Stick&Wheel was nice......GREAT JOB Sarge & Crew for getting the range in shape. Plenty of tough targets.

The segway got plenty of use from any who dared ride it like Jarlicker:mg:


----------



## Macaholic (Mar 18, 2004)

North Carolina's newest field range built by Treaton was AWESOME!!!!

check out the background


----------



## Macaholic (Mar 18, 2004)

scoring was tight


----------



## Macaholic (Mar 18, 2004)

nice target placement


----------



## Macaholic (Mar 18, 2004)

plenty of BEEF


----------



## south-paaw (Jul 3, 2006)

Looks great !! ill definately be making the gran-tour next time i'm in the area.

....... no B_B_Q at @ TREATONS PLACE ??? well, the season is early.....:mg:

All Terrain rubber on a segway.............. niiiiiiccccce ! :wink:


----------



## swerve (Jun 5, 2005)

Macaholic said:


> plenty of BEEF


Beer, bows and bovines. What a combination. Great pics Mac and great looking courses.:thumb:


----------



## Brown Hornet (Aug 8, 2002)

Macaholic said:


> nice target placement


Great pics Mac....looks like you guys had a good time on a nice range

What kind of target butts are those?


----------



## BOW GUY (Feb 13, 2003)

You Guys are Killing.....Me:wink:
I guess this Yankee will have to move south..

If I was there... it would have been Rib Eyes and Yuengling....:darkbeer::darkbeer:

Cookies and Lemonaid.....yuk...:tongue:


----------



## psargeant (Aug 1, 2004)

What a weekend...I'll be icing down my shoulder for a day or two after this one...

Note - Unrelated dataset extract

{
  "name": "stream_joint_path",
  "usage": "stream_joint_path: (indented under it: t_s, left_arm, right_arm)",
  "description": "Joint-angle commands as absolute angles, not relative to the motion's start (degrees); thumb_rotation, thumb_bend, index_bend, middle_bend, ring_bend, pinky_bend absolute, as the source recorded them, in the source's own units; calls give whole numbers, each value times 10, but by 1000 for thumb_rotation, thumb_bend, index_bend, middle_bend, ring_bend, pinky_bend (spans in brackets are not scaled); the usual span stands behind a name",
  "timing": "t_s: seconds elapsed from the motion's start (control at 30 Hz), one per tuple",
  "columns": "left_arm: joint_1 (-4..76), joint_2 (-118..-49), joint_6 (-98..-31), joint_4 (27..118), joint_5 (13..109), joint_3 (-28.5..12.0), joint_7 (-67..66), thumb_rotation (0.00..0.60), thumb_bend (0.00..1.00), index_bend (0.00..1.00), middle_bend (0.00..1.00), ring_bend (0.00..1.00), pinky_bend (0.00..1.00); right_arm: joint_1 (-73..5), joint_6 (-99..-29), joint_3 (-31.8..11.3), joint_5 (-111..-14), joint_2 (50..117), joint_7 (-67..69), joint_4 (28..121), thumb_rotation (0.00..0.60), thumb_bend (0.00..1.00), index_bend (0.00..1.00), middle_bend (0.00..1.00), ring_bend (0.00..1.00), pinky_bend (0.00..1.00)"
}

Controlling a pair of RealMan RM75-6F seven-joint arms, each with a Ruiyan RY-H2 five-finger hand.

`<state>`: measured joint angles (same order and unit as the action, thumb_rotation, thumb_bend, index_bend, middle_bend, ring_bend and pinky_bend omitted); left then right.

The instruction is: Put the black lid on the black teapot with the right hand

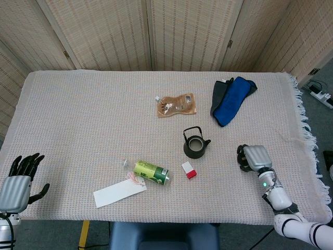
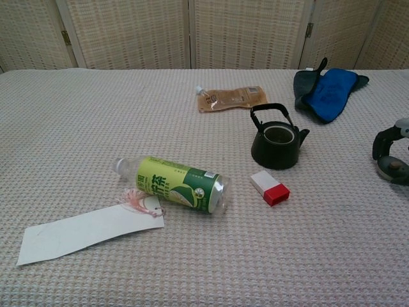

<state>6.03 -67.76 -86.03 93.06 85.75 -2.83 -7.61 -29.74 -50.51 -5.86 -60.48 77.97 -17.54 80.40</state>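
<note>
The black teapot stands upright and lidless near the middle of the table, handle up and spout to the right. Well to its right, my right hand sits low on the cloth. Its dark fingers curl around the black lid, which lies at table level. In the head view the hand covers most of the lid. My left hand hangs off the table's near left corner, fingers spread and empty.
A green bottle lies on its side beside a white paper strip. A red and white box sits just in front of the teapot. A brown pouch and a blue cloth lie further back.
</note>
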Motion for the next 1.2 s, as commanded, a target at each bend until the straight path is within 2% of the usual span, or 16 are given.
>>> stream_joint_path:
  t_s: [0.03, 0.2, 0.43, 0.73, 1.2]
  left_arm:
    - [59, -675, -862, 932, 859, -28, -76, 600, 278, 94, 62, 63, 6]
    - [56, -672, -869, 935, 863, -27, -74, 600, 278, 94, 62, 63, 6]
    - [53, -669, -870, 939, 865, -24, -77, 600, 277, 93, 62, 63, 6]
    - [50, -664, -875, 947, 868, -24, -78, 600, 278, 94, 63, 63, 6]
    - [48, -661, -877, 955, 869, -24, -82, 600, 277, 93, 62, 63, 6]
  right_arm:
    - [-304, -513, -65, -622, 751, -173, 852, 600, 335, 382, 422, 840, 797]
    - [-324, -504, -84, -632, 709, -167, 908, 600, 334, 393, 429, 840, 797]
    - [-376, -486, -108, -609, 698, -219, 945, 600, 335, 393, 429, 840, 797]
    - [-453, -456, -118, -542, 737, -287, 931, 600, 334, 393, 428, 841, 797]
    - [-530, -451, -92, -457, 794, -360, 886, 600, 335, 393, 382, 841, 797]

Tons of arrows flung...plenty of drinking at casa de'sarge...watching Mac face plant off the segway chasing a bunny in the back yard:rofl:...breaking in treatons new range:teeth: 

Man its good to be outside...we had a total of 8 never before field shooters come out and join us at the 3 locations this weekend...several of them are now hooked I think...

Can't find the cord to get the pictures off of my phone just yet. Will post them once I find it...


----------



## Brown Hornet (Aug 8, 2002)

psargeant said:


> What a weekend...I'll be icing down my shoulder for a day or two after this one...
> 
> Tons of arrows flung...plenty of drinking at casa de'sarge...watching Mac face plant off the segway chasing a bunny in the back yard:rofl:...breaking in treatons new range:teeth:
> 
> ...


Man I would have loved to see that 

You should be able to e-mail the pics to yourself from your phone...that's how I get mine off my phone.


----------



## psargeant (Aug 1, 2004)

Brown Hornet said:


> Man I would have loved to see that
> 
> You should be able to e-mail the pics to yourself from your phone...that's how I get mine off my phone.


Yeah, but it's a work phone, and while I probably would not get any trouble about it, I don't feel right spending the company's money on sending pics, especially when I have a cord...its that darn sense of right and wrong my parents drilled into me... 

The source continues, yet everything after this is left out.